- _Exercise objective_: For this listing, reproduce the line with "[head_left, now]", the line with "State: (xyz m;", and the lines between, exactly as they stand. Leave out pictures and all other lines.

- _Data extract_:
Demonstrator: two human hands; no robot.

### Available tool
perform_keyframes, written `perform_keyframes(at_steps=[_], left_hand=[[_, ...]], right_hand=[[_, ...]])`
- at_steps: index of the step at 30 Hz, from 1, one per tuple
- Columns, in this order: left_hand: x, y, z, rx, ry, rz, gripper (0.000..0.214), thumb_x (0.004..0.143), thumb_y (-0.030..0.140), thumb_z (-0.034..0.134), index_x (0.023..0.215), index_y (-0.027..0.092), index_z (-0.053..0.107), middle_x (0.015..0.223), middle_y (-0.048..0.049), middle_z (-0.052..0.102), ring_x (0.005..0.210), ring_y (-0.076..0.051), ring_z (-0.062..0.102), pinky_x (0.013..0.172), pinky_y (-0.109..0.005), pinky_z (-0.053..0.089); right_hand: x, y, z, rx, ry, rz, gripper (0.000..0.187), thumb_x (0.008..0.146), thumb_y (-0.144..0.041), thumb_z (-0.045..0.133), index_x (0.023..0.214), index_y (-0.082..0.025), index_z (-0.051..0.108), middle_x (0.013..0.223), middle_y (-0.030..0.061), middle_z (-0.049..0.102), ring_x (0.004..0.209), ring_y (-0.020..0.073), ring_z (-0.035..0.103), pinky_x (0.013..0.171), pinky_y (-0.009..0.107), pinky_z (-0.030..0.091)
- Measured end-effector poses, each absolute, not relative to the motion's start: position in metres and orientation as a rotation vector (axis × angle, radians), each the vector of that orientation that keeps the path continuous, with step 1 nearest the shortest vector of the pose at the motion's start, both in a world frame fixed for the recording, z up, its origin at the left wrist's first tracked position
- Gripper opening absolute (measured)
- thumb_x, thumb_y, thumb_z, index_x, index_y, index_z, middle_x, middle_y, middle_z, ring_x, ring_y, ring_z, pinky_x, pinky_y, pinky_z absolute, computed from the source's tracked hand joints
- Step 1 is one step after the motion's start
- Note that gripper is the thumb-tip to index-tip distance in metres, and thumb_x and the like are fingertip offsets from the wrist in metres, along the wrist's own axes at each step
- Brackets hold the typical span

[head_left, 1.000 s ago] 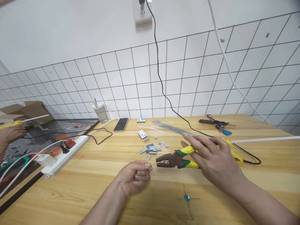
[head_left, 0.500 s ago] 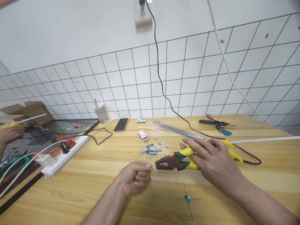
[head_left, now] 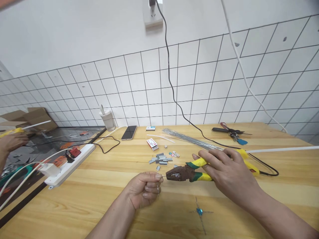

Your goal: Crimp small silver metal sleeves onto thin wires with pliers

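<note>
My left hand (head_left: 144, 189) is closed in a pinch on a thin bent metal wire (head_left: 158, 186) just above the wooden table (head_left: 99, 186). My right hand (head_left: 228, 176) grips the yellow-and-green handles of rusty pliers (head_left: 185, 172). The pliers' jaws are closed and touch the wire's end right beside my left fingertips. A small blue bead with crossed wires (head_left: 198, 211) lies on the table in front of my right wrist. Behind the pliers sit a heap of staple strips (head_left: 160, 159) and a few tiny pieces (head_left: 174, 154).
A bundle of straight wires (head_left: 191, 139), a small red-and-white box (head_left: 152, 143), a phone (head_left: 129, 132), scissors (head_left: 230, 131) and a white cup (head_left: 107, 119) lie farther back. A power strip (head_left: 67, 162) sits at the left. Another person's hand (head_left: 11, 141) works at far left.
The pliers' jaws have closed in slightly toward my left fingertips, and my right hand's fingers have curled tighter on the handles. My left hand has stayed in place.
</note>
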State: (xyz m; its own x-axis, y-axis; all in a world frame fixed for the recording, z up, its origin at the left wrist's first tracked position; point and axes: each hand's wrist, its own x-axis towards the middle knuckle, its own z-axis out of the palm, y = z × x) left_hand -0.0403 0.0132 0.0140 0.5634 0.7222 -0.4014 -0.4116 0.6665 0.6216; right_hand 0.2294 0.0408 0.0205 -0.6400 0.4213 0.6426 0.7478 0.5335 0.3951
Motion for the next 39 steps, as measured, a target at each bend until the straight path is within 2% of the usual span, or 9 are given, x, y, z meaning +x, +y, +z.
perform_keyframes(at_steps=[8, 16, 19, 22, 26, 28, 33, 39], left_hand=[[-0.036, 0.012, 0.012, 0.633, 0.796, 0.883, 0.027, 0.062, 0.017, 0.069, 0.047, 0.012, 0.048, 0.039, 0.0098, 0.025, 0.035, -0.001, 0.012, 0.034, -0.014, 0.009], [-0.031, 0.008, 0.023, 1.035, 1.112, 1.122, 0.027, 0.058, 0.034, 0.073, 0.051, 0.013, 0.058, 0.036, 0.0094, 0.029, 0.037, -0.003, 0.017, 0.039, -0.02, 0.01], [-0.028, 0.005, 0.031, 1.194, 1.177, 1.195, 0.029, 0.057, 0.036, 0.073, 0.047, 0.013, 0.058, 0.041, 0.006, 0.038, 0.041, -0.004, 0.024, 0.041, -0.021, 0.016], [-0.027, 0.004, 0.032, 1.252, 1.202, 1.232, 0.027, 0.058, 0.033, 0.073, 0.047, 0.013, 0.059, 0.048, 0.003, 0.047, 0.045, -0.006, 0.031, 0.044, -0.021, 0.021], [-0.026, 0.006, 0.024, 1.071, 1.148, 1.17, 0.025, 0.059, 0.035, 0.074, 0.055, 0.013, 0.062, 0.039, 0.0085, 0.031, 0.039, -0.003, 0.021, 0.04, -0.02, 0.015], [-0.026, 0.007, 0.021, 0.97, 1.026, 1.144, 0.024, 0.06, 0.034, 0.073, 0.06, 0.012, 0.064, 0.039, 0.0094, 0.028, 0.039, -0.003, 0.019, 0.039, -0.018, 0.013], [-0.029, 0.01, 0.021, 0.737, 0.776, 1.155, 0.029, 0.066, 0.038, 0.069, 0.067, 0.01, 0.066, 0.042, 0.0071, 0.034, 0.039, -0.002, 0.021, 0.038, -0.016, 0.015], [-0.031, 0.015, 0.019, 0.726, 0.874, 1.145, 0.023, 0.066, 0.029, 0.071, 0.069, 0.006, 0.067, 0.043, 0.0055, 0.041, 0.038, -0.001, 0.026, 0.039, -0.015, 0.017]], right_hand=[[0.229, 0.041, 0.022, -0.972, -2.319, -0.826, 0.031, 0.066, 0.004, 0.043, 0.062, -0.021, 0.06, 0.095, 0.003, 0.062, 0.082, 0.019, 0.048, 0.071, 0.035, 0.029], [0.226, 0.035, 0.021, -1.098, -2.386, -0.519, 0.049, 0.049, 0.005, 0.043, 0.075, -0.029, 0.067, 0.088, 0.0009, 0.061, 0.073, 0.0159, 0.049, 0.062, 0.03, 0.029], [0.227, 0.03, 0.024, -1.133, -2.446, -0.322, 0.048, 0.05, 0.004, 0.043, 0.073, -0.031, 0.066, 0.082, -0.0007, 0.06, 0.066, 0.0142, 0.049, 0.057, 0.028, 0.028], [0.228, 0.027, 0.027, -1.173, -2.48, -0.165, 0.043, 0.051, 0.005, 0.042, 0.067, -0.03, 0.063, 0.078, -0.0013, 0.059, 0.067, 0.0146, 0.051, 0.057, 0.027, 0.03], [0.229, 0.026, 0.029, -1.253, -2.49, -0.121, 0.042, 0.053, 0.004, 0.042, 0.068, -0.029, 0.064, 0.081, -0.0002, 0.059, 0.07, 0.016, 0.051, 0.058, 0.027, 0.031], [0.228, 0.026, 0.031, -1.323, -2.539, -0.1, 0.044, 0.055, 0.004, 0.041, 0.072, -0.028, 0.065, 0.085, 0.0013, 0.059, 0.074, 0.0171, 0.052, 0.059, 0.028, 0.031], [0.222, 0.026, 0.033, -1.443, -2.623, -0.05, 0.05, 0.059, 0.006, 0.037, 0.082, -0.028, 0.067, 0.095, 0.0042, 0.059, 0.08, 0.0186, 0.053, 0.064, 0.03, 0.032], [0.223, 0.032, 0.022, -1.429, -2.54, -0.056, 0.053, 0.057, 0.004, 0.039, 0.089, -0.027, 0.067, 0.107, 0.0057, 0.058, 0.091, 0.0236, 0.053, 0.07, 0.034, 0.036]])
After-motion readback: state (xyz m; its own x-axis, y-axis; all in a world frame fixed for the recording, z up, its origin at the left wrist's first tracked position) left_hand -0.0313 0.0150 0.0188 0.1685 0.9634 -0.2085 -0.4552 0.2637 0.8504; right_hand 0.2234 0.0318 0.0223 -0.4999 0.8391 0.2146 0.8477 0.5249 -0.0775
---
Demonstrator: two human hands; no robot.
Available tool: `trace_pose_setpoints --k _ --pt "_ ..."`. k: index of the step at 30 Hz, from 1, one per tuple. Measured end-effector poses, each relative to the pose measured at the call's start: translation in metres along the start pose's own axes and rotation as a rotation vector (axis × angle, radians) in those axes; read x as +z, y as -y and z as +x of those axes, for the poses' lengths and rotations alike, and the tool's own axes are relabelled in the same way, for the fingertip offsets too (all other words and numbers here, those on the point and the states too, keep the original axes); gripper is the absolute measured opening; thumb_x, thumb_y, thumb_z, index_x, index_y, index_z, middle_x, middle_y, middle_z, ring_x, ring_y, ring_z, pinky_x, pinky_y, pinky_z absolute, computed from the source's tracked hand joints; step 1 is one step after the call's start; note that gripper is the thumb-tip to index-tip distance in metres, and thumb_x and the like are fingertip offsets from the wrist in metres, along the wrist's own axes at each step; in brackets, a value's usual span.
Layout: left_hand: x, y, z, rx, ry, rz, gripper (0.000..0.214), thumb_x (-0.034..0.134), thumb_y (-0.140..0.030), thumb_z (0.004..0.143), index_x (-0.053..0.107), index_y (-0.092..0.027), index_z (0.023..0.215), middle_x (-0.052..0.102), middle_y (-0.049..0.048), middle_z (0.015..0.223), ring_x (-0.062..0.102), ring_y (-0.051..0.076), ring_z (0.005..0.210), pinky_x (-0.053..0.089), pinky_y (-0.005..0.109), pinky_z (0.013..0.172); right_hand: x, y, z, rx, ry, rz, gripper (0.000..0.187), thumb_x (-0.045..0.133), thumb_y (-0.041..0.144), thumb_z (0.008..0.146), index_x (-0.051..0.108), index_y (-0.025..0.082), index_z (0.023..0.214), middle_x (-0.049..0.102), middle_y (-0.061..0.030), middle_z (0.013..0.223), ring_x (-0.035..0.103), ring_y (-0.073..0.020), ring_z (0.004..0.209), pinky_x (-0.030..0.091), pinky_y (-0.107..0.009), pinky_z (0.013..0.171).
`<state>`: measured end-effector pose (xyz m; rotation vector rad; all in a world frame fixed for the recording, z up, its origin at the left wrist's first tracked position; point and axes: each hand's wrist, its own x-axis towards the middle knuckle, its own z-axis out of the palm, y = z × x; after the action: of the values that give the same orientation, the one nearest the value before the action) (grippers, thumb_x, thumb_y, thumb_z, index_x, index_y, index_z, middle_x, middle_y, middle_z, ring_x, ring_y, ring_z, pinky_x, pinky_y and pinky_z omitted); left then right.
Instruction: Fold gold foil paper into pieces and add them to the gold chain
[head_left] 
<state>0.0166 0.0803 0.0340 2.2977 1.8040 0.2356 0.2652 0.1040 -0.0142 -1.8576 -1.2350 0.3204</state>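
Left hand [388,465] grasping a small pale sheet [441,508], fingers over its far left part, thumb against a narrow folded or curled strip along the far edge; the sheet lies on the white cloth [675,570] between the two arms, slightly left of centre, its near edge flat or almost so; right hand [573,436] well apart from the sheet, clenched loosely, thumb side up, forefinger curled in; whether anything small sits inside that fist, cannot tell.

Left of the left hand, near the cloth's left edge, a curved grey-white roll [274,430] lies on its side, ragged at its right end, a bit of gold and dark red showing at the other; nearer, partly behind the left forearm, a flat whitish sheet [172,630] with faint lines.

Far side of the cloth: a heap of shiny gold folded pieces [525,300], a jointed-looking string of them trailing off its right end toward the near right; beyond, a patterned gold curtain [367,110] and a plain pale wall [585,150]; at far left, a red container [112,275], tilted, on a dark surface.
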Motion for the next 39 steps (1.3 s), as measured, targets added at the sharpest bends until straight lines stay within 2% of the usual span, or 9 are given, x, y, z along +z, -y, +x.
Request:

- _Expected output_:
[head_left, now] 

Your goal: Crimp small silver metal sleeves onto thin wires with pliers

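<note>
My left hand (head_left: 144, 189) is closed in a pinch on a thin bent metal wire (head_left: 158, 186) just above the wooden table (head_left: 99, 186). My right hand (head_left: 228, 176) grips the yellow-and-green handles of rusty pliers (head_left: 185, 172). The pliers' jaws are closed and touch the wire's end right beside my left fingertips. A small blue bead with crossed wires (head_left: 198, 211) lies on the table in front of my right wrist. Behind the pliers sit a heap of staple strips (head_left: 160, 159) and a few tiny pieces (head_left: 174, 154).
A bundle of straight wires (head_left: 191, 139), a small red-and-white box (head_left: 152, 143), a phone (head_left: 129, 132), scissors (head_left: 230, 131) and a white cup (head_left: 107, 119) lie farther back. A power strip (head_left: 67, 162) sits at the left. Another person's hand (head_left: 11, 141) works at far left.
The pliers' jaws have closed in slightly toward my left fingertips, and my right hand's fingers have curled tighter on the handles. My left hand has stayed in place.
</note>
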State: (xyz m; its own x-axis, y-axis; all in a world frame fixed for the recording, z up, its origin at the left wrist's first tracked position; point and axes: each hand's wrist, its own x-axis towards the middle knuckle, its own z-axis out of the palm, y = z × x) left_hand -0.0403 0.0132 0.0140 0.5634 0.7222 -0.4014 -0.4116 0.6665 0.6216; right_hand 0.2294 0.0408 0.0205 -0.6400 0.4213 0.6426 0.7478 0.5335 0.3951

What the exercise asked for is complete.